Probably different things to different people, but financial success is perhaps the most common criterion which is reflected in the value of the company.
Where Would You Put Your Money?
Imagine that you are an investor putting money into companies to help them start and to grow. If you could rewind history and become the owner of one of these companies, which one would you pick?
A shared opportunity
Had you invested in Apple in 1995 when the stock was selling at $10 a share your shares would today be worth approximately $350 each.
Of course Apple is the stellar example and so the comparison is a little unfair, but remember that Dell had the same opportunity. It came to the market with an innovative business model but subsequently failed to maintain innovation.
Planning To Build Value
Value Comes From Cash Flow
Company value can be estimated from cash flow projections, so what is the best way to grow the cash flow? The obvious approach might seem to be to grow revenues as fast as possible and manage your costs. Strangely enough this approach can destroy value because there is a always a cost to revenue growth. You might be far better off looking for an approach that gives you an inherent advantage in the market, such as:
- Giving customers a reason to choose your product over the alternatives – Value Based Marketing Strategy
- Giving your company a competitive edge by being able to deliver products profitably – Value Based Business Model
Value Based Marketing Strategies
The strategy is based on having differential advantage, which in turn requires unique product characteristics. By definition if the characteristics are unique they do not exist in other products, even in similar form, and so the foundation of this approach is that product design must be innovative.
If you are going to avoid getting drawn into the commodity trap then
Innovation provides the means to offer unique product characteristics that have value for customers.

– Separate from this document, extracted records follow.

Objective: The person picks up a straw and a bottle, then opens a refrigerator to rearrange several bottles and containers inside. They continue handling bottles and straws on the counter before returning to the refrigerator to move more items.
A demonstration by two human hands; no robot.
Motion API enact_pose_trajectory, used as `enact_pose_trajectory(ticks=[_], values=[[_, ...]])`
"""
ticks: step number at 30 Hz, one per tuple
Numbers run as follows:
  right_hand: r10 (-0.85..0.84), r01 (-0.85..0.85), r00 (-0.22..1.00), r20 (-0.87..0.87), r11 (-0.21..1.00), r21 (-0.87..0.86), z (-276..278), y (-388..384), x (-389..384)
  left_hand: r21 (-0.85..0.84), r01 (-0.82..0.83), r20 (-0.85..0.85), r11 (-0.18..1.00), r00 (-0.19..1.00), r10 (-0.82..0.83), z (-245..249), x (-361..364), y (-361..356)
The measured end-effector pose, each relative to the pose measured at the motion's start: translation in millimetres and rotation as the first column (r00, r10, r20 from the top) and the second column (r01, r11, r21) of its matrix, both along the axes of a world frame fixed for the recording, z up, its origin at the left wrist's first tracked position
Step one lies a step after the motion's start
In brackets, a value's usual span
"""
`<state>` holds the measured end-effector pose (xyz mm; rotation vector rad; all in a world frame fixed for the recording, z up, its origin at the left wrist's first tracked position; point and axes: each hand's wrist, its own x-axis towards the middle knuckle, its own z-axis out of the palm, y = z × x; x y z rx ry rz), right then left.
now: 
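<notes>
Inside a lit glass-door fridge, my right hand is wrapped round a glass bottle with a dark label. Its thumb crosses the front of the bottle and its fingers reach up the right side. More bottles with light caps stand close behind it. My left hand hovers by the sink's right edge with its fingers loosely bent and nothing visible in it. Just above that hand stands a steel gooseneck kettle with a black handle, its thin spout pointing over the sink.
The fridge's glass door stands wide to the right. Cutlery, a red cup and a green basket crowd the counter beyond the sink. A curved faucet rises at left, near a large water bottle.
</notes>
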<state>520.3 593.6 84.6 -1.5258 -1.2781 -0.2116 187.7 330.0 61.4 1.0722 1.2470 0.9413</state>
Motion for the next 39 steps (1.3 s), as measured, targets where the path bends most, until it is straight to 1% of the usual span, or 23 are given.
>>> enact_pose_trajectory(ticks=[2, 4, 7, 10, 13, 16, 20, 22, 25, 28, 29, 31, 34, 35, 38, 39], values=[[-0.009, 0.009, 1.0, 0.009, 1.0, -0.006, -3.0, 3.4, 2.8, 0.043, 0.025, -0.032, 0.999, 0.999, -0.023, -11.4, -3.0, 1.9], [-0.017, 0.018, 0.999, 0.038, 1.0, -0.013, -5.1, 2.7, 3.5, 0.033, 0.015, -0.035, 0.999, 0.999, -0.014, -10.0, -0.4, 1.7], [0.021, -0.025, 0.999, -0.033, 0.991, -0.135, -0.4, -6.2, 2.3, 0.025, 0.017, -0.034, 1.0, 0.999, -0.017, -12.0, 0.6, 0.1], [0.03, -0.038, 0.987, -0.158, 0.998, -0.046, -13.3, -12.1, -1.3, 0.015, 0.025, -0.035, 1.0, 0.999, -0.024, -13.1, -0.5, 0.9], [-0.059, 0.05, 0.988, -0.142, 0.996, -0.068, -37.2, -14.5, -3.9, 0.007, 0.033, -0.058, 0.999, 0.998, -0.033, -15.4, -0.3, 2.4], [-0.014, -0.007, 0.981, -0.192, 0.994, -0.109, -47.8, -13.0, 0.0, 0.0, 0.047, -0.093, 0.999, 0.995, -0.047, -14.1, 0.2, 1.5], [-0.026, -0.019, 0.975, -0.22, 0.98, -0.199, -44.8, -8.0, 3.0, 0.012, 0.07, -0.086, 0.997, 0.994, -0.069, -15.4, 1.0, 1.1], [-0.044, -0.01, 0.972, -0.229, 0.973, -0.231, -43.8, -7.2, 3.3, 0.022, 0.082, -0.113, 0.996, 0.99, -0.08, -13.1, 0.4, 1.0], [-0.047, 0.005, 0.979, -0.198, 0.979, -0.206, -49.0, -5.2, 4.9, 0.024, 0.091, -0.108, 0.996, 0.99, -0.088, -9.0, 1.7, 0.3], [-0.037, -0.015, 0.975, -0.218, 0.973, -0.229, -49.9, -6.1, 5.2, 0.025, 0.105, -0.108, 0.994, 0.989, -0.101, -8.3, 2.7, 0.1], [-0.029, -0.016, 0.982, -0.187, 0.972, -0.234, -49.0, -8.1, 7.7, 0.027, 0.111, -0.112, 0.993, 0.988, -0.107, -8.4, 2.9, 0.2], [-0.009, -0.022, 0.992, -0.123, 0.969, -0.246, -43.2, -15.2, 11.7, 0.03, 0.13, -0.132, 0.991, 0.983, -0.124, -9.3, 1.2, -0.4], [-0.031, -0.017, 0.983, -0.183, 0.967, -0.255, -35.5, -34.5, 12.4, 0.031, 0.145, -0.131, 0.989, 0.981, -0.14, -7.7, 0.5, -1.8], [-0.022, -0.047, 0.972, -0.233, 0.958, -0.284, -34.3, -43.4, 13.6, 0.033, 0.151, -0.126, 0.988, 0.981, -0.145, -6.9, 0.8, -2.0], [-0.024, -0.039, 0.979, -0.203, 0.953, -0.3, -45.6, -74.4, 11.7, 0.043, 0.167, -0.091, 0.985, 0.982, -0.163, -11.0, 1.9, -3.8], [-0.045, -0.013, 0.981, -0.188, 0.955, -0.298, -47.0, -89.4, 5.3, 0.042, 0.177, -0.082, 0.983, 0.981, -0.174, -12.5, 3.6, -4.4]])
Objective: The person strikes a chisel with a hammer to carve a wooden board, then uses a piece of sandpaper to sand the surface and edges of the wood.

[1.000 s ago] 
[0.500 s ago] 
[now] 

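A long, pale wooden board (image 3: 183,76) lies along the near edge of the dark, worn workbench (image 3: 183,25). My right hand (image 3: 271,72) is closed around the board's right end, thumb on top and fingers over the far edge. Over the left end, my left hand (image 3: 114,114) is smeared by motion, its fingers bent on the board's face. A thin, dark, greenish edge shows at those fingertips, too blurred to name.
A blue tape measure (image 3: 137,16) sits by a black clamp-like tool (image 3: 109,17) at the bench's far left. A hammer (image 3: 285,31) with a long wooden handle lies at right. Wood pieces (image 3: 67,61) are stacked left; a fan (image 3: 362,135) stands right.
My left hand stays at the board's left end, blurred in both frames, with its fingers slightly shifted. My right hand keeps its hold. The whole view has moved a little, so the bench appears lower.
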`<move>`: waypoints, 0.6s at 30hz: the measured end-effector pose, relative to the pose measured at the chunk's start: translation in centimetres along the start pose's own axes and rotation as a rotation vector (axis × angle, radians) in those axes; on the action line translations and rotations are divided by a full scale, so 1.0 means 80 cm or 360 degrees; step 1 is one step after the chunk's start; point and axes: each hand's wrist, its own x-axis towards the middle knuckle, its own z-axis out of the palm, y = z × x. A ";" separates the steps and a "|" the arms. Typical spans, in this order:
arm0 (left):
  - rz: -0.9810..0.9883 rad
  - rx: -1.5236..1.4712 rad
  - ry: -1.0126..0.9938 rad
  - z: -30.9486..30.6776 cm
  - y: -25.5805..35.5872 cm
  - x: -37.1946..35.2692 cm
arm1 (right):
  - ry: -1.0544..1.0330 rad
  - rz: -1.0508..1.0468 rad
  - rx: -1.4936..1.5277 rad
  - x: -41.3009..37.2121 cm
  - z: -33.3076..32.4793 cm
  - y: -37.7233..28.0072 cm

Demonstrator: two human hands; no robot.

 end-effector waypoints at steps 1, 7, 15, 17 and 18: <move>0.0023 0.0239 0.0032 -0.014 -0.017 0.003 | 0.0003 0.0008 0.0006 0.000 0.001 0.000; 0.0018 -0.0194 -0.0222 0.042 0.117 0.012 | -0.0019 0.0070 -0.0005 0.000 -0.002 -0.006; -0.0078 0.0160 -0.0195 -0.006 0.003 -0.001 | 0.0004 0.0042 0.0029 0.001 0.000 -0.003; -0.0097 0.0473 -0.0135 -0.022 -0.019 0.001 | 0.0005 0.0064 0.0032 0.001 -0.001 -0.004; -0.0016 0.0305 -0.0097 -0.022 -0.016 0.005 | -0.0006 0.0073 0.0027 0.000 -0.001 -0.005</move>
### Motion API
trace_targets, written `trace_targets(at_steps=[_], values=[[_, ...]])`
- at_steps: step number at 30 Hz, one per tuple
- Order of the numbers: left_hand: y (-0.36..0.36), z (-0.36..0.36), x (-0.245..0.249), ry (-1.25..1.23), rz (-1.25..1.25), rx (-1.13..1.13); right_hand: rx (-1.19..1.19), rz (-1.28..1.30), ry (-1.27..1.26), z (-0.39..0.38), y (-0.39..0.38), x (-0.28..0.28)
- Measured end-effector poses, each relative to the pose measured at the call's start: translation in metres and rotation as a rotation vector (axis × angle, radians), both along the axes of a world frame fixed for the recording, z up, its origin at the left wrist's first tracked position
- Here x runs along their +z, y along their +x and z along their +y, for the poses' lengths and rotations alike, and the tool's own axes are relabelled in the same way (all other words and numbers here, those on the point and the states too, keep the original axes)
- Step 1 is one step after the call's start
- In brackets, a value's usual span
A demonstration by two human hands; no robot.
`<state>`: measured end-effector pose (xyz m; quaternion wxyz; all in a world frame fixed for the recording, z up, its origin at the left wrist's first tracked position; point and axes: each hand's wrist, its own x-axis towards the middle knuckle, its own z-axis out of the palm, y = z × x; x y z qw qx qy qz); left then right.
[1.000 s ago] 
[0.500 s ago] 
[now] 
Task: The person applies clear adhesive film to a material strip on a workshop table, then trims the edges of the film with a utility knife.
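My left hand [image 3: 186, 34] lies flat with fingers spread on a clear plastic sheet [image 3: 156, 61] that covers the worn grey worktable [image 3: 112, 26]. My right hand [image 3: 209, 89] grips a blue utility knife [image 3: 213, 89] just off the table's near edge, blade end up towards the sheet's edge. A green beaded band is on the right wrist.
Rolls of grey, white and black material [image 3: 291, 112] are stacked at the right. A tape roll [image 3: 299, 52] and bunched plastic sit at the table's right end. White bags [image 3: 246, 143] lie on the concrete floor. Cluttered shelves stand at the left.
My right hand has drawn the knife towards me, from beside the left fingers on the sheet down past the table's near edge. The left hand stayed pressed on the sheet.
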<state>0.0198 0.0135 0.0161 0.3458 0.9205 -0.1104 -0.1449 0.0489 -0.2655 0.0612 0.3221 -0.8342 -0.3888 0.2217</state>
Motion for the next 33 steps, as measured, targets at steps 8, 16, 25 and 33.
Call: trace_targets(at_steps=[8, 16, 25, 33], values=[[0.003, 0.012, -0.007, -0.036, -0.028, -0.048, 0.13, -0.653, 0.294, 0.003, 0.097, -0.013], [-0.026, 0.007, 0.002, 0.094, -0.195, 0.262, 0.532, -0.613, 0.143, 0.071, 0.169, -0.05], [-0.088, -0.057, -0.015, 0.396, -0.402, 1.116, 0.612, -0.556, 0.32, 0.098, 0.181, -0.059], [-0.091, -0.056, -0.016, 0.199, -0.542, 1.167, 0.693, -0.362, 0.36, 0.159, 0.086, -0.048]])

Value Based Business Models
If you are using the same business model as your competition it’s hard to see how you can gain a competitive advantage. Consider:
- If your competition can match your cost of goods/services, where is your advantage?
- If your competition can match your cost in terms of Sales & Marketing, R&D and G&A, then where is your advantage?
- The appeal of a product will be conditioned by the value the customer sees in a product and their budget. If the price is too high then in spite of a great appeal it’s unlikely that customers will buy it.
- If the product requires technical support and you cut the cost of the support function to save money, you might end up with less than adquate support. This can detract from the customer experience and hence reduce the value of the product in the customer’s eyes. This can become a reason for customers not to buy.
Clearly, to compete successfully you have to create a competitive advantage in your business model.
If you are going to avoid the commodity trap then you have to innovate.
The Innovation approach
Use innovation to help you create appealing products – Value Based Marketing Strategies
Use innovation to deliver the products effectively and efficiently – Value Based Business Model
Is there a downside?
You bet!
It’s risky
It’s far safer to function in the commodity trap where you:
- Compete on price
- Use your development investment to add predictable features to your predictable next generation product.